A good number of them land on their faces, a smaller demographic suffer sprained ankles. But the winners are crowned (although the French take a dim view of coronations) impératrices and invariably get hit in the face by a stray champagne cork. Dignified, it is not.

I naturally assumed that any race in Paris would be several laps of the Champs Elysées, Tour de France-style, and the balls of my feet ached in sympathy for these courageous Mariannes, all tottering towards the Tuileries to raise money for women's charities, or to end domestic abuse. The prize they're actually all staggering 200 metres towards is £2,500 worth of shoes from the race's sponsor. Sigh.

I'd be a hypocrite if I didn't mention at this point that I regularly fall off high-heeled shoes – though I recognise that this is déclassé and chastise myself whenever it happens. But running a race in high heels – running anything at all in them, in fact, apart from a FTSE-ranked multinational company – is completely antithetical to the concept of a spindly shoe.

Heels are for women in control, not women who are late for the bus. Heels are for those who sashay sleekly around, never missing a deadline or fearing a wibbly ankle. They're like hot summer days – only enjoyable if you don't have to do a single thing of any import. I have a pair of YSL courts with a 10cm heel, in which I can just about stand still without swaying. Needless to say they look amazing, but sprinting in them would require the sort of aid flotilla that surrounds people swimming the Channel.

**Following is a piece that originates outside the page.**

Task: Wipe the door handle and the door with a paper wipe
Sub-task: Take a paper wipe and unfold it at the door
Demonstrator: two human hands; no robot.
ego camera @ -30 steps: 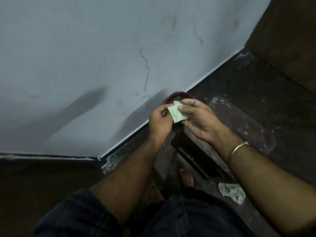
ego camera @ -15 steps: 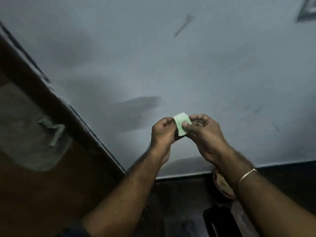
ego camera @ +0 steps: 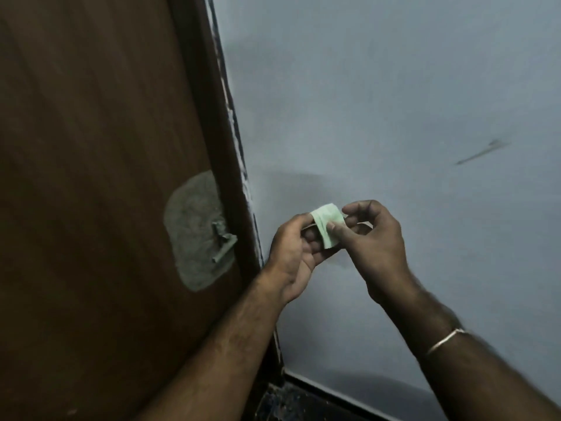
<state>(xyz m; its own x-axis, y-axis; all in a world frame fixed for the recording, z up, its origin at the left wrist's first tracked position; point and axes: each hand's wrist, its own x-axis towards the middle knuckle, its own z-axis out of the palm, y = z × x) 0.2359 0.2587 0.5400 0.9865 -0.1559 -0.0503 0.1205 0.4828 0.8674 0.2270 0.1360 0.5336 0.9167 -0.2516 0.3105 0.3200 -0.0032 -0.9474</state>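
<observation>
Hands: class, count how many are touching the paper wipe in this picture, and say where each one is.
2. The left hand pinches the pale green paper wipe from its left side; the right hand pinches it from the right, both held before the wall, right of the door handle.

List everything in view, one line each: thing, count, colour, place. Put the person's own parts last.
door: one, brown, left half of the view
door frame: one, dark brown, between door and wall
handle: one, grey-green, on a pale grey patch near the door's right edge
wall: one, pale blue-grey, right of the frame, with a dark streak at right
floor: dark, bottom centre
wipe: one, pale green, folded, held in front of the wall by both hands
bangle: one, metal, on the right wrist
left hand: holds the wipe's left side
right hand: pinches the wipe's right side
</observation>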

If you're one of the chosen few who can run in heels without breaking a sweat – or a limb – or losing your cool, I applaud you. But I also assume you are not the sort of person who would zig-zag along an inflatable mattress with tinsel in your hair in the name of a freebie.

For those who remain determined (and who really want free shoes), the High Heel Race is recruiting on this side of the pond for the first time this year. Squeal! Lucky British teams will be selected to compete against the French in Paris at the end of November. So if the idea of taking on some ice-cool Parisiennes doesn't put you off, nothing will. Never pick a fight with a French women, especially not one who can run in heels.